What patterns of disruption, dissolution, and displacement indicate potential need for PAS?

What we know: Disruptions, dissolutions, and displacement are extreme indicators of difficulties within adoptions, suggesting the existence of many more families in less dire need who could use PAS. There is little published data in this area, but more could potentially be mined from state administrative data systems. Concerns about confidentiality, as well as data system inadequacies, have hindered progress to date in this area.

Four studies using different methods and samples estimate the rate of disruptions for special needs children at between 10 and 16 percent of adoptions (Barth and Berry, 1988; Goerge, Howard, and Yu, 1996; Partridge, Hornby, and McDonald, 1986; Urban Systems Research and Engineering Inc. [USR&E], 1985). Several published studies agree that older children, and those with behavioral or emotional problems, are more likely to disrupt (Barth and Berry, 1991; Partridge, Hornby, and McDonald, 1986; Smith and Howard, 1994; Smith, Howard, and Monroe, 1998). In addition, better-educated parents, particularly mothers, are more likely to have troubled placements and are more likely to disrupt (Barth et al., 1988; Barth and Brooks, in press; Boyne et al., 1984).

Two prior studies (Goerge, Howard, and Yu, 1996; Festinger, 2002) have arrived at similar adoption dissolution rates of between 2 and 6 percent  figures consistent with those generated in our analysis of North Carolina data. Analysis of administrative data from North Carolina indicates that half of the dissolutions identified occurred within the first three years of adoption, and that the risk of dissolution was higher for minority children and those adopted after age five.

Patterns of out-of-home care for adopted children are doubtless affected by variations among states in how residential treatment, a common form of care, is funded. Although data are again sparse, a recent analysis of adopted families in California found about 6 percent of children adopted between 1988 and 1989 had used residential care (Allphin, 2000). Our analysis of California administrative data found that transition to residential care was typically preceded by three or more changes in adoption subsidies, suggesting that families had increased their use of services prior to out-of-home care. Increased age at time of adoption was associated with greater use of residential care, as was moderate family income.

Moving forward: Better information about patterns of disruption, dissolution, and displacement could help PAS programs reach out to, and tailor their services for, those families in which the adoption may be at risk.

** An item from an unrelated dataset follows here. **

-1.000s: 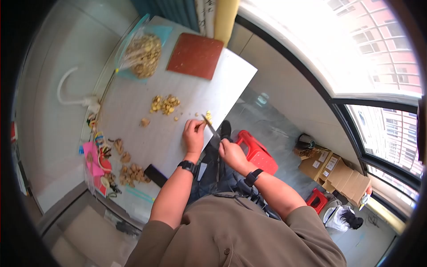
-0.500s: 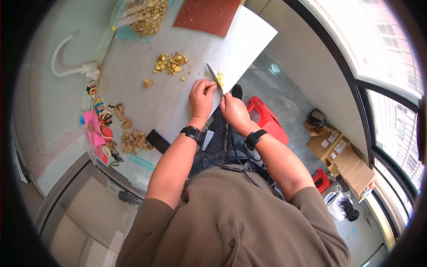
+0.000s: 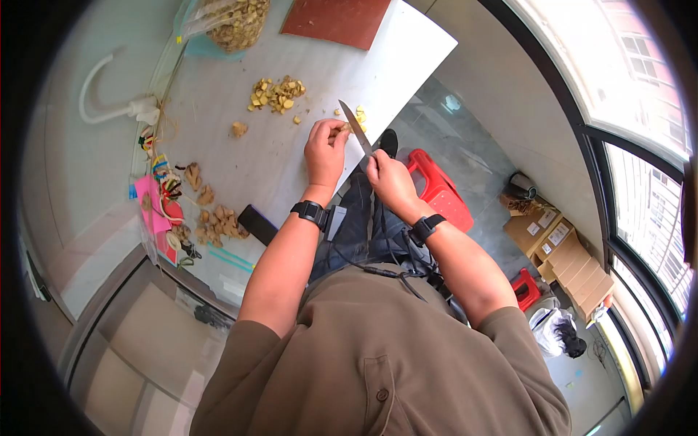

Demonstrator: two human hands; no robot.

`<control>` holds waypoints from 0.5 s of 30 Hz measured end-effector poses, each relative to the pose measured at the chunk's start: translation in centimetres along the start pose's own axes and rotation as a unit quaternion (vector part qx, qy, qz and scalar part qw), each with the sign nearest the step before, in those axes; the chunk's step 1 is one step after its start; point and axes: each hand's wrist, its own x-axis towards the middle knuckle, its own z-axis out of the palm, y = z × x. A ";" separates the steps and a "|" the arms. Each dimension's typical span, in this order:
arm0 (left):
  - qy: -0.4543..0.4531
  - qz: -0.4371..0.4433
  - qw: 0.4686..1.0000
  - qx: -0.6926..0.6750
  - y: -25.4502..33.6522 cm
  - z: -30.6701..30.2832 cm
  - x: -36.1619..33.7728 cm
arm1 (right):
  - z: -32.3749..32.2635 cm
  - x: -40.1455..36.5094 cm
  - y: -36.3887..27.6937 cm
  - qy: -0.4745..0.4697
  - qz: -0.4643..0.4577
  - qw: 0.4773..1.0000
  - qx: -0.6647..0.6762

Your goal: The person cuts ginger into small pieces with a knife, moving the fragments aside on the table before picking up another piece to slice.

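Observation:
In my right hand (image 3: 391, 183) is the handle of a knife (image 3: 355, 125), its blade pointing away from me to the upper left. My left hand (image 3: 325, 154) is closed on a small piece of ginger (image 3: 345, 128) beside the blade, mostly covered by my fingers. A few yellow ginger slices (image 3: 360, 116) lie just past the blade near the table edge. Farther off sits a pile of sliced ginger (image 3: 277, 95), with a single ginger knob (image 3: 239, 129) to its left. More whole ginger roots (image 3: 218, 225) are heaped at the lower left.
A bag of ginger pieces (image 3: 240, 25) and a reddish-brown board (image 3: 337, 20) lie at the table's far end. Near my left forearm is a phone (image 3: 257, 224). Coloured cords (image 3: 171, 190) line the left side. A red stool (image 3: 440, 195) stands right of the table.
My right hand and the knife have shifted slightly right, away from my left hand. The left hand has moved a little up and left, and the ginger in it shows more.

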 end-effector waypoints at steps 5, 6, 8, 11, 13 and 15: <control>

Of particular interest would be questions such as the following:

  • What characteristics of adoptive parents and children are most associated with disruptions and dissolution?
  • When in the adoption process are disruptions most likely to occur?
  • When do dissolutions and displacements occur in relation to adoption finalization?
  • What kinds of services have families used prior to dissolution and displacement, and what services would they have liked to have available?
  • What are the impacts of state policies about residential treatment on rates of dissolution and disruption?